Exercise brief =>
Range to output from the entries below: the line containing "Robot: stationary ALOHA" through the line containing "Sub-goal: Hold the". Set it down exactly, ends included, nothing else.

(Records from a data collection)
◆ ◆ ◆ ◆
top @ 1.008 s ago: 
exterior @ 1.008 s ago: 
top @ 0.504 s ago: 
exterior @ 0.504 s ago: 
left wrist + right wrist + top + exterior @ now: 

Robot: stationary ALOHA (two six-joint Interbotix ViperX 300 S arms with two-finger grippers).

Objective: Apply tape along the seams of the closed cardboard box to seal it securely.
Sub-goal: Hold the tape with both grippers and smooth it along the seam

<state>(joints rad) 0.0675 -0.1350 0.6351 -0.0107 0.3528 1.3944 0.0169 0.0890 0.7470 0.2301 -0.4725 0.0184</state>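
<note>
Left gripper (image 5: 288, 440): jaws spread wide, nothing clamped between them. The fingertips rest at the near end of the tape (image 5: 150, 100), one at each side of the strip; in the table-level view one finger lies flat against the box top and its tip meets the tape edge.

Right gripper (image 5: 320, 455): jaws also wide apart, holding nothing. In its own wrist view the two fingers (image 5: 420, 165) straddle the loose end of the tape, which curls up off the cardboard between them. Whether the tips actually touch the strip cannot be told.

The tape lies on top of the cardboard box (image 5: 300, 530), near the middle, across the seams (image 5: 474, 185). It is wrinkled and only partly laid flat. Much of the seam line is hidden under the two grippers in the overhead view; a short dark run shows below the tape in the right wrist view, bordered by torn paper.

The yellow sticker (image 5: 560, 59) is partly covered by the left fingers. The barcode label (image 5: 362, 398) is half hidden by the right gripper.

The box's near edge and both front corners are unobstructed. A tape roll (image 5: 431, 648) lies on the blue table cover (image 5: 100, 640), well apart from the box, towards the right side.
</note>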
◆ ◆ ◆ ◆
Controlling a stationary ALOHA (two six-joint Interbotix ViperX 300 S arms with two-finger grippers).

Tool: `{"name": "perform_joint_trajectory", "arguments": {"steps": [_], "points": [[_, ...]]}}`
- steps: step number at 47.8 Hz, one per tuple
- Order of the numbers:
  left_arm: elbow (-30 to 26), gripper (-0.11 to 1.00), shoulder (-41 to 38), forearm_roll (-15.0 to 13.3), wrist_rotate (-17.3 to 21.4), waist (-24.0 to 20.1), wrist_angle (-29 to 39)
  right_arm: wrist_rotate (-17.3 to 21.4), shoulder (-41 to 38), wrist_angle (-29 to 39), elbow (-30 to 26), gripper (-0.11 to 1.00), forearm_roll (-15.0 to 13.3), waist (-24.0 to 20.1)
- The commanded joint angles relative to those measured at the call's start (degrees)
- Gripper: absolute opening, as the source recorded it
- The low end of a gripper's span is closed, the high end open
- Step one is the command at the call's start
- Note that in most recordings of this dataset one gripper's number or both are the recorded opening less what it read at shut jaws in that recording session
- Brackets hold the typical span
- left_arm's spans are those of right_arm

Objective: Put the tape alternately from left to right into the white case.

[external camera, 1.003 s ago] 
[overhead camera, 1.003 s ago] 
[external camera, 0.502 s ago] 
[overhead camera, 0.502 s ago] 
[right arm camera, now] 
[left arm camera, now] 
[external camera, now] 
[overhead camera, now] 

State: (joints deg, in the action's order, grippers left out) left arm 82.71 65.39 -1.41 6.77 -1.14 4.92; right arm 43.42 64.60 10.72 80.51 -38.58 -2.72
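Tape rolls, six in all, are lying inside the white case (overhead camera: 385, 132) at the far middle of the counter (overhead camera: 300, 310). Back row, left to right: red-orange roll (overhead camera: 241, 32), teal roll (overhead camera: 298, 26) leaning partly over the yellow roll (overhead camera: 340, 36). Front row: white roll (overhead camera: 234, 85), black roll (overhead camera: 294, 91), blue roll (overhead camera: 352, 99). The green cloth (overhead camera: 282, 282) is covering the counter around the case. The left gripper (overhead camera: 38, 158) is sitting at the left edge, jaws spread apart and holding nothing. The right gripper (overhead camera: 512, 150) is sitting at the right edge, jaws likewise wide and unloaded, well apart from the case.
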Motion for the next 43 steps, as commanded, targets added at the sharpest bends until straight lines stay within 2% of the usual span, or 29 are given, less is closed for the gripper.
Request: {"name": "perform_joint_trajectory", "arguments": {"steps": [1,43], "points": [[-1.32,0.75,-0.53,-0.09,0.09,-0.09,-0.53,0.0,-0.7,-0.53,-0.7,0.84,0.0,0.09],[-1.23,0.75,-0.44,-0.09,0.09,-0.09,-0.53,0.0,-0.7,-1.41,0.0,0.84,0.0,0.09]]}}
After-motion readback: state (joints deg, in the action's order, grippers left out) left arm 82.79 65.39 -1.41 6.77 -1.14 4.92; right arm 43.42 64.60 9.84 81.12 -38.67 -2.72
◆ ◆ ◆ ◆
Expected answer =>
Robot: stationary ALOHA (two six-joint Interbotix ViperX 300 S arms with two-finger grippers).

Objective: Apply tape along the seams of the closed cardboard box to seal it securely.
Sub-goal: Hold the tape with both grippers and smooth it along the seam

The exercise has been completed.